Data =
────────────────

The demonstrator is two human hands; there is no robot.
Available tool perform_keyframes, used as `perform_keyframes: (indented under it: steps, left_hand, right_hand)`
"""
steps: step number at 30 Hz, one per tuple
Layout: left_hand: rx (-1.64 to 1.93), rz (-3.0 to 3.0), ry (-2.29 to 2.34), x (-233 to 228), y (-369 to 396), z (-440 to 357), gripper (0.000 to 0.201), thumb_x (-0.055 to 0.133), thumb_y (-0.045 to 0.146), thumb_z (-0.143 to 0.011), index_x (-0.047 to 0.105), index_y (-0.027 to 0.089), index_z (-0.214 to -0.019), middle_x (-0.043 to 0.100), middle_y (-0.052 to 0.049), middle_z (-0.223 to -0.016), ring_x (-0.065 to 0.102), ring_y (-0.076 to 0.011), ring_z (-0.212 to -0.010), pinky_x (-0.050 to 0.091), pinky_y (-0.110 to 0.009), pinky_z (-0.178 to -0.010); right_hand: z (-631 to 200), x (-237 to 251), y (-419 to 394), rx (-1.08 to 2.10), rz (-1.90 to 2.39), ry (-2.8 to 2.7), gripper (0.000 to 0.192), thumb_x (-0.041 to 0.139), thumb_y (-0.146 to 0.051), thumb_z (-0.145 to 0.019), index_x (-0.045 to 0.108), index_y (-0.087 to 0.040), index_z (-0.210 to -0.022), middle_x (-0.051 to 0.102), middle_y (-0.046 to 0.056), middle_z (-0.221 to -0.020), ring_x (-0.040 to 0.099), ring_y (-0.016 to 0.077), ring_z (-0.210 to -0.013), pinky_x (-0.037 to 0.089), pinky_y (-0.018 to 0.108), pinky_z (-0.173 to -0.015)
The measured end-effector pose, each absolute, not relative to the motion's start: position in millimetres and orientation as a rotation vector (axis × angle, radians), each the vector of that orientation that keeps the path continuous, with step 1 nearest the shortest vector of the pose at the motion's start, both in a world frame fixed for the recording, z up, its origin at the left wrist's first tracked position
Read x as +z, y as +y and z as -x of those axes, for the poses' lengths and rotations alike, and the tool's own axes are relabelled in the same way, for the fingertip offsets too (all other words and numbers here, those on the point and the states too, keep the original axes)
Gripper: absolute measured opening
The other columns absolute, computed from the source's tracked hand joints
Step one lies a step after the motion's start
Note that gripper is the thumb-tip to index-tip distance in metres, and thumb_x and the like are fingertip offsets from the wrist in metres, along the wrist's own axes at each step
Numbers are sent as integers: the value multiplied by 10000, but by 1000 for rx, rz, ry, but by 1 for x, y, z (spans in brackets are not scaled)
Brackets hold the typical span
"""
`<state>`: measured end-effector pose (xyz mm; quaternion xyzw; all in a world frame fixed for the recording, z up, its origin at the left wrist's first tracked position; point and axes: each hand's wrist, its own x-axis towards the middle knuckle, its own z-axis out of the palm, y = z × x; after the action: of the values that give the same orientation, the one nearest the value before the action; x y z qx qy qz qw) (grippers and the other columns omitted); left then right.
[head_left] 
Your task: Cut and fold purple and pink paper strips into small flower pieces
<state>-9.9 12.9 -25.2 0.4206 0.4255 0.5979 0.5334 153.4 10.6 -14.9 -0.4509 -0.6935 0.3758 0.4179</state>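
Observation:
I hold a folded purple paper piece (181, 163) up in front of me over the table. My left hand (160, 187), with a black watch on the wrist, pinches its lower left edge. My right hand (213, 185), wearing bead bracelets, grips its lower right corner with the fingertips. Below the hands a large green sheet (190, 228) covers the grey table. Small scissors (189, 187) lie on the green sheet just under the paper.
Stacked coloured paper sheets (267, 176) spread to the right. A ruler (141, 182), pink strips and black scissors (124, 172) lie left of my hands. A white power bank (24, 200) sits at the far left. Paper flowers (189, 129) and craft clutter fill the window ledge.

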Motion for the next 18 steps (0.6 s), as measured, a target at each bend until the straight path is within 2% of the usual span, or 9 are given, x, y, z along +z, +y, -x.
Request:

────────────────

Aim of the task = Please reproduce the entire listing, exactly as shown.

Reply to the exercise =
The demonstrator is two human hands; there is no robot.
Available tool perform_keyframes, used as `perform_keyframes: (indented under it: steps, left_hand, right_hand)`
"""
steps: step number at 30 Hz, one per tuple
Layout: left_hand: rx (-1.64 to 1.93), rz (-3.0 to 3.0), ry (-2.29 to 2.34), x (-233 to 228), y (-369 to 396), z (-440 to 357), gripper (0.000 to 0.201), thumb_x (-0.055 to 0.133), thumb_y (-0.045 to 0.146), thumb_z (-0.143 to 0.011), index_x (-0.047 to 0.105), index_y (-0.027 to 0.089), index_z (-0.214 to -0.019), middle_x (-0.043 to 0.100), middle_y (-0.052 to 0.049), middle_z (-0.223 to -0.016), ring_x (-0.065 to 0.102), ring_y (-0.076 to 0.011), ring_z (-0.212 to -0.010), pinky_x (-0.050 to 0.091), pinky_y (-0.110 to 0.009), pinky_z (-0.178 to -0.010); right_hand: z (-631 to 200), x (-237 to 251), y (-419 to 394), rx (-1.08 to 2.10), rz (-1.90 to 2.39), ry (-2.8 to 2.7), gripper (0.000 to 0.192), thumb_x (-0.041 to 0.139), thumb_y (-0.146 to 0.051), thumb_z (-0.145 to 0.019), index_x (-0.045 to 0.108), index_y (-0.087 to 0.040), index_z (-0.210 to -0.022), middle_x (-0.051 to 0.102), middle_y (-0.046 to 0.056), middle_z (-0.221 to -0.020), ring_x (-0.040 to 0.099), ring_y (-0.016 to 0.077), ring_z (-0.210 to -0.013), pinky_x (-0.037 to 0.089), pinky_y (-0.018 to 0.108), pinky_z (-0.173 to -0.015)
The measured end-effector pose, each absolute, not relative to the motion's start: position in millimetres and orientation as a rotation vector (axis × angle, radians), each the vector of that orientation that keeps the path continuous, with step 1 nearest the shortest vector of the pose at the motion's start, both in a world frame fixed for the recording, z up, its origin at the left wrist's first tracked position
Read x as +z, y as +y and z as -x of those axes, for the poses' lengths and rotations alike, and the tool's own axes are relabelled in the same way, for the fingertip offsets too (all other words and numbers here, those on the point and the states too, keep the original axes)
Gripper: absolute measured opening
The other columns absolute, computed from the source's tracked hand joints
Step one lies a step after the motion's start
Note that gripper is the thumb-tip to index-tip distance in metres, and thumb_x and the like are fingertip offsets from the wrist in metres, along the wrist's own axes at each step
Numbers are sent as integers: the value multiplied by 10000, but by 1000 for rx, rz, ry, but by 1 for x, y, z (spans in brackets are not scaled)
Brackets hold the typical span
"""
`<state>`: measured end-effector pose (xyz mm; quaternion xyzw; all in a world frame fixed for the recording, z up, its origin at the left wrist's first tracked position; point and axes: each hand's wrist, its own x-axis towards the middle knuckle, its own z-axis out of the palm, y = z × x; after the action: of the values that give the same orientation, the one nearest the value before the action; x y z qx qy qz qw) (grippers and the other columns omitted); left then right.
[head_left] 
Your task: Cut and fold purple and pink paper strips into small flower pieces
<state>-9.9 12.9 -25.2 0.4206 0.4255 0.5979 0.5334 153.4 10.6 -14.9 -0.4509 -0.6935 0.3758 0.4179</state>
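Observation:
I hold a folded purple paper piece (181, 163) up in front of me over the table. My left hand (160, 187), with a black watch on the wrist, pinches its lower left edge. My right hand (213, 185), wearing bead bracelets, grips its lower right corner with the fingertips. Below the hands a large green sheet (190, 228) covers the grey table. Small scissors (189, 187) lie on the green sheet just under the paper.
Stacked coloured paper sheets (267, 176) spread to the right. A ruler (141, 182), pink strips and black scissors (124, 172) lie left of my hands. A white power bank (24, 200) sits at the far left. Paper flowers (189, 129) and craft clutter fill the window ledge.
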
Motion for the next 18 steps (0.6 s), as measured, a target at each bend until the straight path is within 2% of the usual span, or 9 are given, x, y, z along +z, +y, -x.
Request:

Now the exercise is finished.